§ **Work required**: Please write out the listing below again in its exact form.

§ **Data extract**:
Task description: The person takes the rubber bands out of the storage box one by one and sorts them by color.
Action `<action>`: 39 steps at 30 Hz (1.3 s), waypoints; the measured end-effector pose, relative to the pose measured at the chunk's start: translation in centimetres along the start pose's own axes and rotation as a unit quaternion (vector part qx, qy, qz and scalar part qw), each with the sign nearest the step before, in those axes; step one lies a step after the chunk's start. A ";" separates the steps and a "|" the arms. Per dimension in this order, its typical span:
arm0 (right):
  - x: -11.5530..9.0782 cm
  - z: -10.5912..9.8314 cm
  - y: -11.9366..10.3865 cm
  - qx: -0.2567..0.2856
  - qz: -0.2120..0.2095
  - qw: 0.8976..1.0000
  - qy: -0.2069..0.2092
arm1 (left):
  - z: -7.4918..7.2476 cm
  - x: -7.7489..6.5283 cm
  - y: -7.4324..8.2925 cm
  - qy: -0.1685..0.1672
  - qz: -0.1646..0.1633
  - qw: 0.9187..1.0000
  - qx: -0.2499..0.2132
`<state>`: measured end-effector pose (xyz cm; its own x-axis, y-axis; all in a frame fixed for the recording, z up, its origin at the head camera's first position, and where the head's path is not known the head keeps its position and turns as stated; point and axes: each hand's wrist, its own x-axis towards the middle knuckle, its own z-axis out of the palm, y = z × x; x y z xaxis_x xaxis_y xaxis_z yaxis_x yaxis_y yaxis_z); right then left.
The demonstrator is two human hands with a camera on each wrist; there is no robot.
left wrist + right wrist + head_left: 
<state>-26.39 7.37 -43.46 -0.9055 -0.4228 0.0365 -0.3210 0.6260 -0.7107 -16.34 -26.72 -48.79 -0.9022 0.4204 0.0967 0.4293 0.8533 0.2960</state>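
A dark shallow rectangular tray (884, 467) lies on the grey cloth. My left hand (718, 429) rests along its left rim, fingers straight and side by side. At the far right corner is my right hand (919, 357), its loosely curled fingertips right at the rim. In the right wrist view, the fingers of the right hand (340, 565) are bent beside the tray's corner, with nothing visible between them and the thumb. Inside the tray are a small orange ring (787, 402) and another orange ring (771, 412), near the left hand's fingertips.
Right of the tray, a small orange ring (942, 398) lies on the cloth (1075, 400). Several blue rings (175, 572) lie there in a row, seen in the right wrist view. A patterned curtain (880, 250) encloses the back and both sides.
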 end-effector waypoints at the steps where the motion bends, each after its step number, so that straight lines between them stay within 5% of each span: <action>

§ **Expected answer**:
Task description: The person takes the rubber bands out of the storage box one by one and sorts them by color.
Action `<action>`: 39 steps at 30 Hz (1.3 s), waypoints; the measured end-effector pose, relative to the pose measured at the chunk's start: translation in centimetres along the start pose's own axes and rotation as a unit quaternion (vector part qx, qy, qz and scalar part qw), each with the sign nearest the step before, in those axes; step one lies a step after the chunk's start. A ";" separates the steps and a "|" the arms. Per dimension in this order, its typical span:
arm0 (right):
  - x: -11.5530..9.0782 cm
  - z: -10.5912..9.8314 cm
  - y: -11.9366..10.3865 cm
  - qx: -0.2567..0.2856
  - qz: -0.2120..0.2095
  - qw: 0.8976..1.0000
  - qy: -0.2069..0.2092
arm1 (left):
  - z: -7.4918..7.2476 cm
  - x: -7.7489..6.5283 cm
  - y: -7.4324..8.2925 cm
  - qy: -0.1685..0.1672
  - qz: -0.1646..0.1633
  - qw: 0.9187..1.0000
  - qx: -0.2499..0.2132
`<state>`: measured end-effector pose (xyz cm; its own x-axis, y-axis; all in a frame fixed for the recording, z up, its origin at the head camera's first position, and where the head's path is not known the head keeps its position and turns as stated; point and axes: each hand's wrist, its own x-axis towards the middle knuckle, its own z-axis out of the palm, y = z × x; x y z xaxis_x xaxis_y xaxis_z yaxis_x yaxis_y yaxis_z); right then left.
The demonstrator is two human hands with a camera on each wrist; there is no robot.
left wrist + right wrist + head_left: 
<state>-26.39 7.37 -43.46 -0.9055 -0.4228 0.0365 -0.3210 0.6260 -0.7107 -16.34 -26.72 -48.79 -0.9022 0.4204 0.0967 0.4293 0.8533 0.2960</state>
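A dark shallow rectangular tray (884, 467) lies on the grey cloth. My left hand (718, 429) rests along its left rim, fingers straight and side by side. At the far right corner is my right hand (919, 357), its loosely curled fingertips right at the rim. In the right wrist view, the fingers of the right hand (340, 565) are bent beside the tray's corner, with nothing visible between them and the thumb. Inside the tray are a small orange ring (787, 402) and another orange ring (771, 412), near the left hand's fingertips.
Right of the tray, a small orange ring (942, 398) lies on the cloth (1075, 400). Several blue rings (175, 572) lie there in a row, seen in the right wrist view. A patterned curtain (880, 250) encloses the back and both sides.
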 end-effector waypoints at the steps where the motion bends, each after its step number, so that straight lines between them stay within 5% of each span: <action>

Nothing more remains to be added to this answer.